RECORDED INFORMATION:
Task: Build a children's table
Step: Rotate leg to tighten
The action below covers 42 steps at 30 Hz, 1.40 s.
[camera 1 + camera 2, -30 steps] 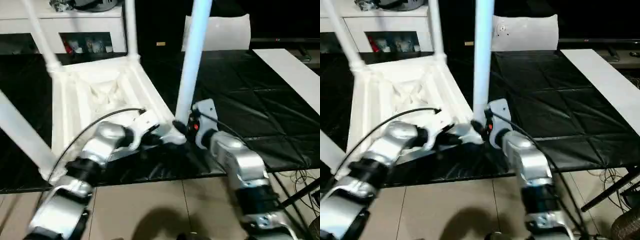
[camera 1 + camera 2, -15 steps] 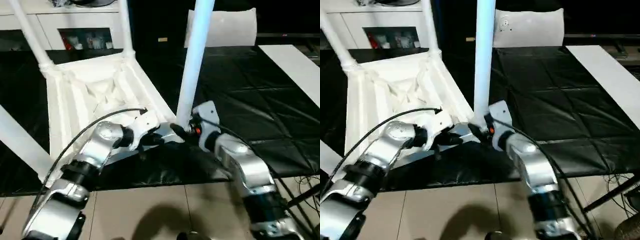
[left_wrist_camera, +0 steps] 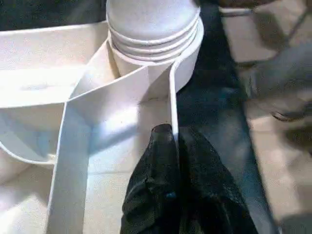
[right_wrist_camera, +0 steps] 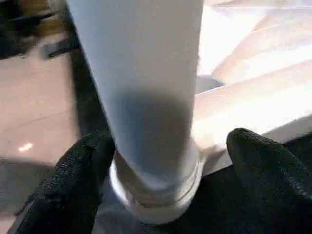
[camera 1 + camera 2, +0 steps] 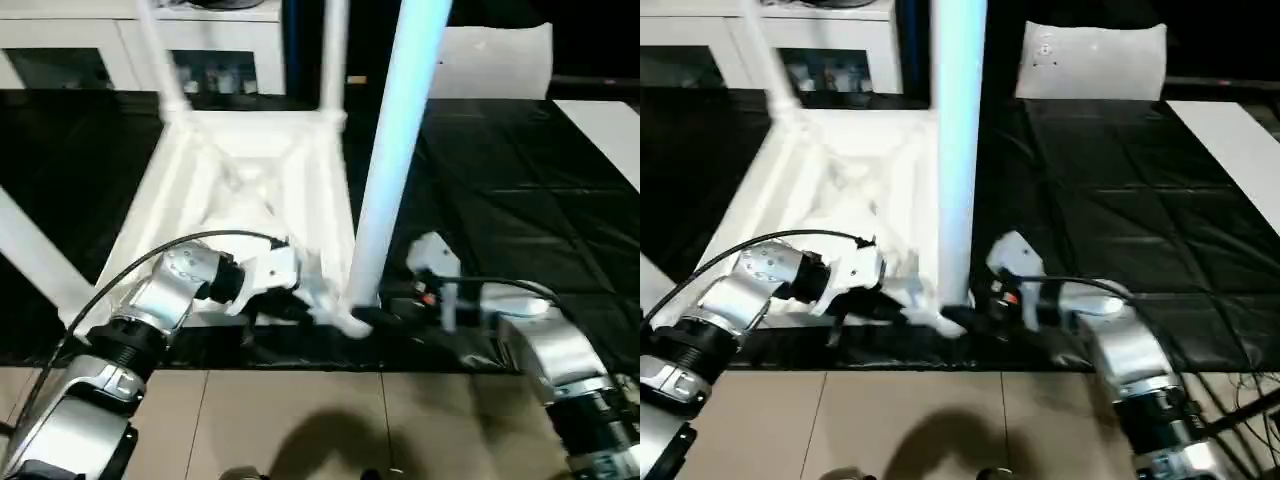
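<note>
Two hands work at the near corner of the upturned tabletop (image 5: 240,190). The left hand (image 3: 170,146) is pinched shut on a thin upright rib of the tabletop's edge, its black fingers (image 3: 161,195) either side of the wall, just short of the round corner socket (image 3: 153,39). The right hand (image 4: 161,161) straddles the foot of the nearest leg (image 5: 395,150), one finger to each side with space left, so it looks open around the leg, not clamped on it. That leg stands upright in the corner socket, with ridged rings showing at its base.

The table lies upside down on the black worktop (image 5: 520,200), near its front edge, with other legs (image 5: 160,60) already rising from the far corners. My guess is that this is the seating of the last leg: the left hand steadies the top while the right should close on the leg and press or twist it fully home. Care is needed, since the corner sits close to the worktop's edge
</note>
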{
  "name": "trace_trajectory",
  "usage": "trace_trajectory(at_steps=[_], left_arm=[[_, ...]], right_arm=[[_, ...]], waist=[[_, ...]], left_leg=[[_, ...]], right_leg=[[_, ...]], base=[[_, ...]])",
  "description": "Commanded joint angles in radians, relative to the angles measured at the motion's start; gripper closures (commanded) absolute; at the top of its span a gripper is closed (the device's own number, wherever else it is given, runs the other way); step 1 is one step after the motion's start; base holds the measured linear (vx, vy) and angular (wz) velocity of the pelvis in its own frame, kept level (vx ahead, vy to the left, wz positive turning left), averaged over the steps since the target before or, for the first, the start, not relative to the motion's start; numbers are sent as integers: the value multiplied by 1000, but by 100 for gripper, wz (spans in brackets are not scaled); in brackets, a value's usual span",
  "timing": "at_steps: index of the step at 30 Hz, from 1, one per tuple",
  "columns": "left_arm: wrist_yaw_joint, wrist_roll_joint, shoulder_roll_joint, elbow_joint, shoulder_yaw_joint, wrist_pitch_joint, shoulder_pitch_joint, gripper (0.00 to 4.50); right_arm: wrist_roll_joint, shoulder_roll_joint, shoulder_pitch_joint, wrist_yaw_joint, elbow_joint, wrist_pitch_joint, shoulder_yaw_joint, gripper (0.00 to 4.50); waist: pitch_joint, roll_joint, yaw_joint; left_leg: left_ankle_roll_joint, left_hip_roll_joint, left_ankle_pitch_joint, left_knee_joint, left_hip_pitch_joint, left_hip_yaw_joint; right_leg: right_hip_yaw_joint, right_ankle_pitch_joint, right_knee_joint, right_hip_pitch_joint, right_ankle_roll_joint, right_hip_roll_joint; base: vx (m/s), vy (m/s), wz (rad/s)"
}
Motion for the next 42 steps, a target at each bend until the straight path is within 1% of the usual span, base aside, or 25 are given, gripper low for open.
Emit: trace_trajectory(at_steps=[1,4,5,9,10,11,12,18,19,20,24,25,27,28,29,32,33,35,36,37,38,39,40,41,42], left_arm=[[-77,-10,-7,-14,-42,-34,-21,450],[-108,-14,-2,-18,-49,-41,-16,450],[-117,-15,0,-20,-53,-41,-14,450],[-147,-17,10,-33,-64,-45,-6,450],[-150,-16,12,-34,-66,-48,-5,450],[-154,-14,15,-35,-68,-52,-3,450],[-158,-11,17,-36,-70,-54,0,450],[-162,-11,15,-36,-72,-55,2,450],[-161,-11,16,-37,-73,-55,3,450],[-161,-12,17,-37,-74,-55,3,450],[-159,-12,17,-37,-74,-54,4,450],[-159,-13,17,-39,-73,-51,5,450],[-157,-13,14,-38,-71,-50,6,450],[-152,-16,10,-36,-68,-46,7,450],[-136,-19,2,-31,-61,-38,6,450],[-104,-20,-9,-26,-50,-18,1,450],[-91,-18,-12,-25,-47,-14,0,450],[-54,-9,-20,-19,-40,-7,-6,450],[23,2,-40,-13,-20,60,-18,450],[51,-7,-54,-12,-5,102,-22,450],[80,-23,-74,-14,13,147,-24,450],[107,-40,-94,-16,31,185,-26,450],[122,-43,-104,-17,37,202,-28,450],[140,-45,-114,-18,42,218,-30,450],[152,-45,-121,-18,45,229,-31,450]], right_arm=[[21,-16,-20,66,23,-12,8,60],[48,-24,-35,119,25,4,10,88],[56,-26,-41,136,25,8,11,99],[76,-25,-64,186,39,15,17,124],[79,-25,-68,194,43,14,20,142],[83,-26,-72,204,48,13,24,148],[98,-28,-80,234,49,34,33,148],[99,-33,-90,286,48,61,58,211],[98,-32,-92,289,51,60,58,211],[97,-32,-93,290,54,60,58,224],[103,-31,-98,294,61,65,62,245],[106,-32,-97,297,59,70,64,250],[114,-36,-89,306,46,84,68,252],[120,-38,-83,310,35,94,69,253],[128,-40,-70,312,16,108,70,253],[142,-31,-48,294,-14,129,61,254],[145,-27,-41,285,-24,135,58,254],[153,-15,-25,258,-46,149,49,254],[144,37,-2,140,-71,169,25,254],[133,61,6,83,-77,178,17,254],[104,86,10,15,-75,181,15,254],[71,110,10,-54,-69,188,16,254],[57,125,9,-94,-64,201,15,254],[47,143,7,-133,-60,216,11,254],[42,156,6,-158,-59,227,7,255]], waist=[[-72,-2,-3],[-72,-3,-1],[-72,-12,-1],[-70,-10,2],[-71,-14,2],[-71,-12,2],[-71,-10,2],[-73,-16,7],[-73,-15,9],[-73,-14,9],[-72,-15,14],[-73,-11,15],[-73,-15,15],[-73,-15,15],[-73,-12,16],[-73,-16,16],[-73,-14,19],[-73,-16,19],[-70,-16,18],[-67,-15,18],[-64,-17,12],[-60,-20,7],[-58,-21,0],[-56,-23,-10],[-54,-22,-22]], left_leg=[[81,39,-105,-60,0,2],[77,40,-116,-60,-2,0],[78,40,-117,-59,-2,1],[72,39,-118,-59,-3,0],[72,38,-117,-59,-3,0],[73,37,-110,-58,-4,0],[73,37,-110,-58,-4,0],[74,38,-94,-57,-4,1],[74,38,-93,-57,-3,1],[73,38,-92,-56,-4,1],[67,38,-96,-57,-3,1],[66,38,-96,-57,-2,1],[64,37,-99,-57,-3,1],[64,37,-98,-57,-3,1],[64,37,-97,-57,-3,1],[64,38,-96,-57,-3,1],[64,39,-96,-57,0,2],[62,37,-99,-57,-3,1],[54,37,-101,-59,-1,2],[51,35,-117,-59,1,2],[36,29,-144,-62,-2,-1],[22,25,-171,-62,6,-1],[15,23,-180,-63,3,-3],[6,16,-191,-64,-2,-6],[5,13,-204,-63,-2,-9]], right_leg=[[50,-193,-49,65,-220,-79],[48,-229,-51,66,-212,-80],[48,-241,-52,64,-205,-79],[47,-295,-55,61,-184,-81],[47,-298,-55,61,-182,-80],[47,-298,-54,61,-180,-80],[47,-299,-54,61,-180,-80],[47,-280,-50,60,-182,-79],[47,-282,-50,59,-181,-79],[47,-282,-50,60,-180,-79],[47,-297,-52,58,-171,-79],[48,-296,-52,58,-172,-79],[47,-301,-52,59,-169,-78],[47,-301,-52,60,-168,-78],[48,-301,-53,59,-167,-78],[48,-298,-53,59,-165,-77],[48,-297,-54,57,-164,-78],[48,-304,-54,59,-162,-78],[49,-319,-57,56,-152,-76],[48,-348,-60,52,-149,-78],[43,-421,-68,56,-127,-79],[41,-508,-79,49,-97,-79],[40,-546,-82,51,-80,-78],[34,-615,-91,55,-44,-78],[29,-663,-101,54,-16,-79]], base=[[0,0,0],[0,0,0],[0,0,0],[0,0,0],[0,0,0],[0,0,0],[0,0,0],[0,0,0],[0,0,0],[0,0,0],[0,0,0],[0,0,0],[0,0,0],[0,0,0],[0,0,0],[0,0,0],[0,0,0],[0,0,0],[0,0,0],[0,0,0],[0,0,0],[0,0,0],[0,0,0],[0,0,0],[0,0,0]])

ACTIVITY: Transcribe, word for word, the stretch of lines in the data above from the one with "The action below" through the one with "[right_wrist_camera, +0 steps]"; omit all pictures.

ANSWER SECTION:
The action below covers 42 steps at 30 Hz, 1.40 s.
[camera 1 + camera 2, -30 steps] 
[camera 1 + camera 2, -15 steps] 
[left_wrist_camera, +0 steps] 
[right_wrist_camera, +0 steps] 

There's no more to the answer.